Directions
Set down exactly the lines in the records below that run from the line with "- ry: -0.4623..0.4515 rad" to the line with "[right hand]", inclusive, and nothing more.

[Stored entries]
+---+

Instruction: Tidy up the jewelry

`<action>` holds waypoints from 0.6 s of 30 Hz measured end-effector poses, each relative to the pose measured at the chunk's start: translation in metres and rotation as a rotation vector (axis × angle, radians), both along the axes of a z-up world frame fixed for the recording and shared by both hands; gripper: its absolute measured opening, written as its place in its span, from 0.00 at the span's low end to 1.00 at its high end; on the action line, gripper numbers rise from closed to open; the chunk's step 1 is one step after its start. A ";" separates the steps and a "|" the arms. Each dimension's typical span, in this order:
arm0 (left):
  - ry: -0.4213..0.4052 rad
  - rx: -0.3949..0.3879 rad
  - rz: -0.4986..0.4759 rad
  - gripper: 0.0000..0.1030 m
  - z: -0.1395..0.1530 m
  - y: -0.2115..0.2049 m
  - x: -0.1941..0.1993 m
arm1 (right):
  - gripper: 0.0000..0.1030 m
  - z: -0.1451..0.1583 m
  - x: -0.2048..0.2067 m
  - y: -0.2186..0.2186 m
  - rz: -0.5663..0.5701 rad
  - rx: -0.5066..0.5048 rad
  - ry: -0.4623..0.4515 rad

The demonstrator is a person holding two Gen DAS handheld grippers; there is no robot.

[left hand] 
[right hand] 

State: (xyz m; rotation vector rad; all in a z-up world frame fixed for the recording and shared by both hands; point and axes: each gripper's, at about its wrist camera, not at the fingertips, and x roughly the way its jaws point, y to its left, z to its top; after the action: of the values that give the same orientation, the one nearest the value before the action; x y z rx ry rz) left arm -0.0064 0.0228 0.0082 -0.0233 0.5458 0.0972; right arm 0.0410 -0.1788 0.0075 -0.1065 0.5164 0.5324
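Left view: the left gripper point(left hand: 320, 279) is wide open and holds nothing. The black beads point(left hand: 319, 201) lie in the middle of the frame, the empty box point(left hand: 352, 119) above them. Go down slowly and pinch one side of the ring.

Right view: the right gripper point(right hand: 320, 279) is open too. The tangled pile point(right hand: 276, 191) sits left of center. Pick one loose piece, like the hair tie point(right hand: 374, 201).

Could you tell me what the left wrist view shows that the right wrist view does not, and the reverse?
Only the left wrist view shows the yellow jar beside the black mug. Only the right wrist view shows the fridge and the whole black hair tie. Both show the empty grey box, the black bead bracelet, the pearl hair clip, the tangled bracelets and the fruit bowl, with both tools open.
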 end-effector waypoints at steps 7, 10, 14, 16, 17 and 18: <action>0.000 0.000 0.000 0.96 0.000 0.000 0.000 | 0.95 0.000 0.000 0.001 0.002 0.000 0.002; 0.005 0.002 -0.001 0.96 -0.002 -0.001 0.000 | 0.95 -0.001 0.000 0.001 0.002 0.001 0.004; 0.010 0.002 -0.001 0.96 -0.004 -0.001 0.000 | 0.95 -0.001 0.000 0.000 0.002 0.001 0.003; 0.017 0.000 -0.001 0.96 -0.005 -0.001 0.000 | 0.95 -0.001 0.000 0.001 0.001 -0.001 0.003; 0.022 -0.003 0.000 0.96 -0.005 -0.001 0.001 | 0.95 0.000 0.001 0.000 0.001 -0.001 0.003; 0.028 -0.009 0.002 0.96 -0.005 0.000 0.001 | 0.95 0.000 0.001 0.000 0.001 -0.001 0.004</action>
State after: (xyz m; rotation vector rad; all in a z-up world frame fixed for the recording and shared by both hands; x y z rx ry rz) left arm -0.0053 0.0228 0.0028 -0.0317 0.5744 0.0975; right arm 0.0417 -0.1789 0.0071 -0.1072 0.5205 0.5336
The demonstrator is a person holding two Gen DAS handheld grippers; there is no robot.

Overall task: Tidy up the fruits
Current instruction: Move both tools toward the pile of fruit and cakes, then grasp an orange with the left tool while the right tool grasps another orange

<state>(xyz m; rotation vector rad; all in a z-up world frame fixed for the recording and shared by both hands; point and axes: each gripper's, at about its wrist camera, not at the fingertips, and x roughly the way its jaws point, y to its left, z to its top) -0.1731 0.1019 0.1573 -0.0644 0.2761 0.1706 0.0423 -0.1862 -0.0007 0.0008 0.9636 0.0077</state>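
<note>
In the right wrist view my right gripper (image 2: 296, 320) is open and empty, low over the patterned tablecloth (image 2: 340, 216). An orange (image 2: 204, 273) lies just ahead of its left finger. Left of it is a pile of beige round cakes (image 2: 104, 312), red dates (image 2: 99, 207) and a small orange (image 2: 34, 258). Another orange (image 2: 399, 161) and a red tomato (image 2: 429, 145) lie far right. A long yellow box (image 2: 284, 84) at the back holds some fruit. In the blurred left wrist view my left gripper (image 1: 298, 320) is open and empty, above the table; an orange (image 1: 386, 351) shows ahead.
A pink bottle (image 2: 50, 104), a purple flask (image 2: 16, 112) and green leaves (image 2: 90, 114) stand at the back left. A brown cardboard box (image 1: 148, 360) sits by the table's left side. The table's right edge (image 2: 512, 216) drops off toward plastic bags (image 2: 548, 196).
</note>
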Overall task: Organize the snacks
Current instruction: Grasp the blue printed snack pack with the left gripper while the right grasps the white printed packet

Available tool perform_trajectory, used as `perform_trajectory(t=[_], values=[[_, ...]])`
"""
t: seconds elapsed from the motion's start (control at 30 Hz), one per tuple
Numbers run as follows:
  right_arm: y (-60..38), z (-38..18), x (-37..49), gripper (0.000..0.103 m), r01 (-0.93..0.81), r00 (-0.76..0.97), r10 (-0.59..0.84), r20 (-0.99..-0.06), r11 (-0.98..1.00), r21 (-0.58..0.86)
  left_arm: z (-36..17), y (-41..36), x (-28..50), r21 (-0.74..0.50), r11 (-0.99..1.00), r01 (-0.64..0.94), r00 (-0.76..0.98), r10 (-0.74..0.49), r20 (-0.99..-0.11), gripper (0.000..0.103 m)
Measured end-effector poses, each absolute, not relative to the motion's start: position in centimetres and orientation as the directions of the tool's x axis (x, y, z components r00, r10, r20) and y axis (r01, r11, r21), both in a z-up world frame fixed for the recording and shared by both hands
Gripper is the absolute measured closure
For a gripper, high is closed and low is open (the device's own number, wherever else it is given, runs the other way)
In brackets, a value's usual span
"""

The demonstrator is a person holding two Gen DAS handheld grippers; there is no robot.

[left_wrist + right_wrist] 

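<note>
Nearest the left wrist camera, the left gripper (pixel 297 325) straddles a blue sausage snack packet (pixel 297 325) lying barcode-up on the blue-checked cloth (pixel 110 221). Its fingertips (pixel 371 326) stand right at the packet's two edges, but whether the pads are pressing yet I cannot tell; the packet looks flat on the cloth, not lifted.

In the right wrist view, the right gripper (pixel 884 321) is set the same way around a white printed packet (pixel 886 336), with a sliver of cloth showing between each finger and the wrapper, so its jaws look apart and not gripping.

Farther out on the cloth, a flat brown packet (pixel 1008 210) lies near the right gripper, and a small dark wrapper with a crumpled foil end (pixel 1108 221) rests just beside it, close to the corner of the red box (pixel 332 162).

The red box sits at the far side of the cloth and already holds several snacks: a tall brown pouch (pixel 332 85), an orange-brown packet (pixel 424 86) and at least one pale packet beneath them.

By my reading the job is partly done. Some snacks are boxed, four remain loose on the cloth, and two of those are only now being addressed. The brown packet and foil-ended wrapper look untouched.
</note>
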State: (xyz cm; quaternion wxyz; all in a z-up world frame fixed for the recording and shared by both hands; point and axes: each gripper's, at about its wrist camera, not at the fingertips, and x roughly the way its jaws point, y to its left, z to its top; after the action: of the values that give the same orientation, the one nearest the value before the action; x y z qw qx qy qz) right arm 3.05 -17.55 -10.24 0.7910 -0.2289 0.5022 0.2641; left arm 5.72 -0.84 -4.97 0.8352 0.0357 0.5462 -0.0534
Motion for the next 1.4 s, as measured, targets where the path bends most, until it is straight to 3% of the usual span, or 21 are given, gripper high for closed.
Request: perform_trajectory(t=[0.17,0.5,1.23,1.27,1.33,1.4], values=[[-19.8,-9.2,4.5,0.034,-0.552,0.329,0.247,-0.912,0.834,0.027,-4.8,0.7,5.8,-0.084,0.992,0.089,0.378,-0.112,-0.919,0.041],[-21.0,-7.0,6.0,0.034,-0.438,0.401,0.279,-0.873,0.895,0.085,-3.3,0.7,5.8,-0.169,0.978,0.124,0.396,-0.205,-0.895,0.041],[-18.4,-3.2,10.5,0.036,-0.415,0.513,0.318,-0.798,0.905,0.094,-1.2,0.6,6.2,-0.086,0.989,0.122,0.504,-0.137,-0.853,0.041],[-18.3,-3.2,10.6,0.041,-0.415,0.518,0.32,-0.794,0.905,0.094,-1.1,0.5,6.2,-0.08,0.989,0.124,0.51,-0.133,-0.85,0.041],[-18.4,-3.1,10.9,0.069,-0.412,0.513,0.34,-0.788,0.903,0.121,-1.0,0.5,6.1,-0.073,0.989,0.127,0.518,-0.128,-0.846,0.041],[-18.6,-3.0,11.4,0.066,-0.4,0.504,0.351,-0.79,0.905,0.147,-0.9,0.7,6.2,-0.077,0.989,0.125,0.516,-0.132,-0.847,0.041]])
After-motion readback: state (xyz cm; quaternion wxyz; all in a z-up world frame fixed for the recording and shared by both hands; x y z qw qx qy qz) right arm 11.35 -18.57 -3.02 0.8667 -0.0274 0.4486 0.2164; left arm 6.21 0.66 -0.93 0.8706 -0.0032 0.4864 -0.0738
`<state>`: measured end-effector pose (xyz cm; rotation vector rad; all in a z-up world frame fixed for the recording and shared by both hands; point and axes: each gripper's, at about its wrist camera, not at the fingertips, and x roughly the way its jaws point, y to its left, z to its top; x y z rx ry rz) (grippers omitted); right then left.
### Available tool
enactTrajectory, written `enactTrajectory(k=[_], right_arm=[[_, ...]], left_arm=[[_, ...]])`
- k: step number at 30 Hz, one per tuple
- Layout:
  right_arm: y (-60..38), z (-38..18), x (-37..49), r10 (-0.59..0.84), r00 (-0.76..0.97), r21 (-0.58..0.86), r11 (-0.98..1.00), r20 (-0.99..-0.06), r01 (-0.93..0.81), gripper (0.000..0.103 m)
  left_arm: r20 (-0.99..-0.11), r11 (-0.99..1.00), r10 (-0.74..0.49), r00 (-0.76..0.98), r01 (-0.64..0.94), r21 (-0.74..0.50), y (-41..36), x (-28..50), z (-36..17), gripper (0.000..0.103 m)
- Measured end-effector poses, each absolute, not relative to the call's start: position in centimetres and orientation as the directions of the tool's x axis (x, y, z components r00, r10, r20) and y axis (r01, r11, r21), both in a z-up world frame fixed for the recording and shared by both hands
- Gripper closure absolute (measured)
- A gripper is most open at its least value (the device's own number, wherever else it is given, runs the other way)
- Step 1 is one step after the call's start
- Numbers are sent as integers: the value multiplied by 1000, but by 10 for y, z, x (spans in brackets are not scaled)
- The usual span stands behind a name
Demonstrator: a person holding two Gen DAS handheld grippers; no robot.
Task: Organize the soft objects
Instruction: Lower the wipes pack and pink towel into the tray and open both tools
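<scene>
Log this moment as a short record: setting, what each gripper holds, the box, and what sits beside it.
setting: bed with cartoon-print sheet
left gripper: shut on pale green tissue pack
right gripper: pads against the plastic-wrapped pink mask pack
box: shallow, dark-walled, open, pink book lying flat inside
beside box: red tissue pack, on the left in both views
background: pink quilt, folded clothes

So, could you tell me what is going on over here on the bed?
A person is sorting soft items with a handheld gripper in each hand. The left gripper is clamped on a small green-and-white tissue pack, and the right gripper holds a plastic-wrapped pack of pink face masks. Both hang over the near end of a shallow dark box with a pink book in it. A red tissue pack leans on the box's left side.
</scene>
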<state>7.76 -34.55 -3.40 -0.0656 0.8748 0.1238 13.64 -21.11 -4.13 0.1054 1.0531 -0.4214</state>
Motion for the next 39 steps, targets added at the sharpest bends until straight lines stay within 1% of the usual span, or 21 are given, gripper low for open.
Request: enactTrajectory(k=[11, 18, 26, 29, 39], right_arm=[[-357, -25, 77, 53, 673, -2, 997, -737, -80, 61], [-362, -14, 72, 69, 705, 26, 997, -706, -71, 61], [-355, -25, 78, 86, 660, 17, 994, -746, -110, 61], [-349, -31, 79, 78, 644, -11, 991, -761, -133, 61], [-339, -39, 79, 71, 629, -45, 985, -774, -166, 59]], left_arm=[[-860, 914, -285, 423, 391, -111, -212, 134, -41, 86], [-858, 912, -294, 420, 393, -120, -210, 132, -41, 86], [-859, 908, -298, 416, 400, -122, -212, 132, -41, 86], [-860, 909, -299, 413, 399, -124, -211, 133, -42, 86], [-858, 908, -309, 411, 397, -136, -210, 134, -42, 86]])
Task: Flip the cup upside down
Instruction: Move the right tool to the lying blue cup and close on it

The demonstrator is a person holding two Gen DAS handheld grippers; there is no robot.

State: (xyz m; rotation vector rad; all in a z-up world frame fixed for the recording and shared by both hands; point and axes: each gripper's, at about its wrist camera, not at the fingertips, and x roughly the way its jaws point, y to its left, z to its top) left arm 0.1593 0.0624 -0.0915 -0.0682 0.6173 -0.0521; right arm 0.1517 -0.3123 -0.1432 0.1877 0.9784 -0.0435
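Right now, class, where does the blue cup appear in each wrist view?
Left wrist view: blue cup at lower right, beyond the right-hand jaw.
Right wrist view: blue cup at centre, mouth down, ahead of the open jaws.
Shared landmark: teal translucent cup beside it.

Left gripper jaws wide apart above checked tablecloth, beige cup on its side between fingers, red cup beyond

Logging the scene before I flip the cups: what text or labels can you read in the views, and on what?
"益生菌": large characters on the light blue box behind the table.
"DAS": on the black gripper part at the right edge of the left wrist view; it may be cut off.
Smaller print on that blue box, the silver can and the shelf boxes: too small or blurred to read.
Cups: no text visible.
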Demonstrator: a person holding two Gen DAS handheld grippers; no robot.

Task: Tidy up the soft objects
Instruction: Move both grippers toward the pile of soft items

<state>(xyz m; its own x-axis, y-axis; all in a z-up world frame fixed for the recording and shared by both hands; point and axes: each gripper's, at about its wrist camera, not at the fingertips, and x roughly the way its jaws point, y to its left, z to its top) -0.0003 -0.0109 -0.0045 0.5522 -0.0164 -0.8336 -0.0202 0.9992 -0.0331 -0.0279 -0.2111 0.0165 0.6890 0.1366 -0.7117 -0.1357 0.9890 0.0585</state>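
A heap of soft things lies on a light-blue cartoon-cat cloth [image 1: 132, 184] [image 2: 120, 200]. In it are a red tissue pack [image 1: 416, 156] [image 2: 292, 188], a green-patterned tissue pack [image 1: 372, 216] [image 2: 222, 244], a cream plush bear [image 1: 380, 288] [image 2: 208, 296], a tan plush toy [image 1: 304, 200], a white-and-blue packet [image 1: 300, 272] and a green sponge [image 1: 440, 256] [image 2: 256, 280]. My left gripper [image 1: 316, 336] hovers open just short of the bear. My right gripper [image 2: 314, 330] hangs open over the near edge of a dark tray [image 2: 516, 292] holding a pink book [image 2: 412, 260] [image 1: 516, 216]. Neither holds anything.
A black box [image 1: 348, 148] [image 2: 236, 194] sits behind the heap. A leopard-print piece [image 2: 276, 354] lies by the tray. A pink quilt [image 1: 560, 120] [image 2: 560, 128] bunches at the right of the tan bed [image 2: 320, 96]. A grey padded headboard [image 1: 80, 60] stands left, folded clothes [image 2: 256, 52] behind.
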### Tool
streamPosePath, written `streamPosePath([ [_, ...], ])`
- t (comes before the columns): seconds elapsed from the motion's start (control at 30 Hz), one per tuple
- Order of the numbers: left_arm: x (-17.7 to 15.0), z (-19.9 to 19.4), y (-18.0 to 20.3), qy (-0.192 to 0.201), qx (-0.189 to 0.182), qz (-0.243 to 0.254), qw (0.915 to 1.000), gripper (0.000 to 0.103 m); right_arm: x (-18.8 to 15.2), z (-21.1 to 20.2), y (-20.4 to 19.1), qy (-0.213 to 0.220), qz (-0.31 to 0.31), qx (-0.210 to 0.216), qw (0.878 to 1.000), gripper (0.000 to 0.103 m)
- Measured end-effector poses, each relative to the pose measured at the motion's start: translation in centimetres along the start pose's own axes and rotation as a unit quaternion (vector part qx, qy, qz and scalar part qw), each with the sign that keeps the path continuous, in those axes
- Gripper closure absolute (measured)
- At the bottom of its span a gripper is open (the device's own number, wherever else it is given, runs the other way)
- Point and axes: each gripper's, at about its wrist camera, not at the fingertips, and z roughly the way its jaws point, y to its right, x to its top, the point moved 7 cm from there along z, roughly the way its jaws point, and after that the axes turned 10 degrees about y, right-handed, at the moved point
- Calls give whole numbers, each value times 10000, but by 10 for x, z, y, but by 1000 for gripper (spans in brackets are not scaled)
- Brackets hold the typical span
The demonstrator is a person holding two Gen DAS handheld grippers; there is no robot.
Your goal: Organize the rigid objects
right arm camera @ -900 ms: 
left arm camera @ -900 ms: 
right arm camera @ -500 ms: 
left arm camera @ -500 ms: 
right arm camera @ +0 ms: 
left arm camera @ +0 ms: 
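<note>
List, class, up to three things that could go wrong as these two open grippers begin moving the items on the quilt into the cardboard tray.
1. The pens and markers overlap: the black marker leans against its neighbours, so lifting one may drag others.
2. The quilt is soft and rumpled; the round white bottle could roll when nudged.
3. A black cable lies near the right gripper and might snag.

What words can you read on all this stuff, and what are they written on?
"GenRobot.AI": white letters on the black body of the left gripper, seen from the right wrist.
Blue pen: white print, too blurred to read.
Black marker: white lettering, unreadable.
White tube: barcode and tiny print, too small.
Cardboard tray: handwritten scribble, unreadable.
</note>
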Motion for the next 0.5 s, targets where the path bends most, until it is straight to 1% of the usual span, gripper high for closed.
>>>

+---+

Task solution
  - ry: -0.4623..0.4515 rad

The demonstrator is a person holding two Gen DAS handheld grippers; there is no robot.

[left hand] 
[right hand] 

No more output is needed for this exercise.